» **TASK STATEMENT**
Copy each line of the following material exactly.

» **INFORMATION SHOWN**
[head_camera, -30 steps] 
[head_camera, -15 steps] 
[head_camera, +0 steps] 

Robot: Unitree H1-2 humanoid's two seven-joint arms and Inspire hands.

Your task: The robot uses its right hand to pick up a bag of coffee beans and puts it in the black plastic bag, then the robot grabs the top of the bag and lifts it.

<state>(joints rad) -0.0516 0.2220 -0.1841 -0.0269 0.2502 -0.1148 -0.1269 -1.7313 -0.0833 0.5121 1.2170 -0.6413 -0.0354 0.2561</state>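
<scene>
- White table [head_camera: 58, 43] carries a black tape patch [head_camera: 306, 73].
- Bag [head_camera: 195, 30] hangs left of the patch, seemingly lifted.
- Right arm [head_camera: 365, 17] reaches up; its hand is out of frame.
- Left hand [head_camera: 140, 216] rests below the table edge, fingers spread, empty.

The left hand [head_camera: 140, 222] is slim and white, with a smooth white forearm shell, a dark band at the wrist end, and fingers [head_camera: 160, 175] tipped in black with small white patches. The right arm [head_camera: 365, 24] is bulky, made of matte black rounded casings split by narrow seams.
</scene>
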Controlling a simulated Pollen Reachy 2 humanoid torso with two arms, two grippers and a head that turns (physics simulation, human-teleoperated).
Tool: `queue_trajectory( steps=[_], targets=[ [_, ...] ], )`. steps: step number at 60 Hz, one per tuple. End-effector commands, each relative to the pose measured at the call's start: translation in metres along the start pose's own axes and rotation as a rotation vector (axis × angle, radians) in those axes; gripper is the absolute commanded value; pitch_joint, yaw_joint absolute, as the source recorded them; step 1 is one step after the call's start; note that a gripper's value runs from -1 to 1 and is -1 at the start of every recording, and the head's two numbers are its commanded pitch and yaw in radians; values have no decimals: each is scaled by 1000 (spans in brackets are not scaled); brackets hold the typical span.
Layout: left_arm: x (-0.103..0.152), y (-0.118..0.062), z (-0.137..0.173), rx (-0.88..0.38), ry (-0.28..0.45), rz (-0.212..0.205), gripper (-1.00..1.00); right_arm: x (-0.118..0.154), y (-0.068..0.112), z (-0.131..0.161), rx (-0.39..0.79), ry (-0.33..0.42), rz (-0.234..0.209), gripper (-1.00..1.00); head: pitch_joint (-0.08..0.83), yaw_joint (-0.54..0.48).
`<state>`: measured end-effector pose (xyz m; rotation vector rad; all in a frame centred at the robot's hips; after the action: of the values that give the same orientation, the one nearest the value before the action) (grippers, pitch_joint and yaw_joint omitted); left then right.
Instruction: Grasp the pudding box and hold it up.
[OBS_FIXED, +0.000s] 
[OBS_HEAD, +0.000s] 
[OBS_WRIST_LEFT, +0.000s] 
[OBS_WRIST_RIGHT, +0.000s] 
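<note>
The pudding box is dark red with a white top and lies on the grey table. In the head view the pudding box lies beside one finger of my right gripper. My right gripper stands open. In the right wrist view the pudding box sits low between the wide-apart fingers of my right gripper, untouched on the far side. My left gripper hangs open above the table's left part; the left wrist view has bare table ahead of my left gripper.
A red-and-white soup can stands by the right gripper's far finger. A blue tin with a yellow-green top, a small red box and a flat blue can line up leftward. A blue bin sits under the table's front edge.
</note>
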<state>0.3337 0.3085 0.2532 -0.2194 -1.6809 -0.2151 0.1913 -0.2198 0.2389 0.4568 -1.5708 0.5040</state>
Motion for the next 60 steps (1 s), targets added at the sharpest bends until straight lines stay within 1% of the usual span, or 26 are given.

» **EXERCISE RESULT**
[head_camera, -30 steps] 
[head_camera, -15 steps] 
[head_camera, +0 steps] 

Robot: Unitree H1-2 humanoid's two seven-joint arms and Inspire hands.

Your task: The robot uses its right hand to pick up a bag of coffee beans and puts it in the black plastic bag, then the robot grabs the top of the bag and lifts it.

<state>(joints rad) -0.0516 0.2220 -0.1841 -0.0269 0.2502 -0.1148 -0.1269 -1.7313 -0.0833 0.5121 1.2170 -0.6413 -0.0354 0.2561</state>
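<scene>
- White table [head_camera: 58, 43] carries a black tape patch [head_camera: 306, 73].
- Bag [head_camera: 195, 30] hangs left of the patch, seemingly lifted.
- Right arm [head_camera: 365, 17] reaches up; its hand is out of frame.
- Left hand [head_camera: 140, 216] rests below the table edge, fingers spread, empty.

The left hand [head_camera: 140, 222] is slim and white, with a smooth white forearm shell, a dark band at the wrist end, and fingers [head_camera: 160, 175] tipped in black with small white patches. The right arm [head_camera: 365, 24] is bulky, made of matte black rounded casings split by narrow seams.
</scene>
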Controlling a simulated Pollen Reachy 2 humanoid torso with two arms, two grippers and a head that turns (physics simulation, human-teleoperated).
Tool: `queue_trajectory( steps=[_], targets=[ [_, ...] ], )`. steps: step number at 60 Hz, one per tuple. End-effector commands, each relative to the pose measured at the call's start: translation in metres along the start pose's own axes and rotation as a rotation vector (axis × angle, radians) in those axes; gripper is the absolute commanded value; pitch_joint, yaw_joint absolute, as the source recorded them; step 1 is one step after the call's start; note that a gripper's value runs from -1 to 1 and is -1 at the start of every recording, and the head's two numbers are its commanded pitch and yaw in radians; values have no decimals: each is scaled by 1000 (spans in brackets are not scaled); brackets hold the typical span.
Layout: left_arm: x (-0.103..0.152), y (-0.118..0.062), z (-0.137..0.173), rx (-0.88..0.38), ry (-0.28..0.45), rz (-0.212..0.205), gripper (-1.00..1.00); right_arm: x (-0.118..0.154), y (-0.068..0.112), z (-0.131..0.161), rx (-0.39..0.79), ry (-0.33..0.42), rz (-0.234..0.209), gripper (-1.00..1.00); head: pitch_joint (-0.08..0.83), yaw_joint (-0.54..0.48).
`<state>`: measured end-effector pose (xyz m; rotation vector rad; all in a frame centred at the robot's hips; after the action: of the values that give the same orientation, the one nearest the value before the action) (grippers, pitch_joint and yaw_joint omitted); left then right.
Instruction: Grasp the pudding box and hold it up.
[OBS_FIXED, +0.000s] 
[OBS_HEAD, +0.000s] 
[OBS_WRIST_LEFT, +0.000s] 
[OBS_WRIST_RIGHT, +0.000s] 
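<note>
The pudding box is dark red with a white top and lies on the grey table. In the head view the pudding box lies beside one finger of my right gripper. My right gripper stands open. In the right wrist view the pudding box sits low between the wide-apart fingers of my right gripper, untouched on the far side. My left gripper hangs open above the table's left part; the left wrist view has bare table ahead of my left gripper.
A red-and-white soup can stands by the right gripper's far finger. A blue tin with a yellow-green top, a small red box and a flat blue can line up leftward. A blue bin sits under the table's front edge.
</note>
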<state>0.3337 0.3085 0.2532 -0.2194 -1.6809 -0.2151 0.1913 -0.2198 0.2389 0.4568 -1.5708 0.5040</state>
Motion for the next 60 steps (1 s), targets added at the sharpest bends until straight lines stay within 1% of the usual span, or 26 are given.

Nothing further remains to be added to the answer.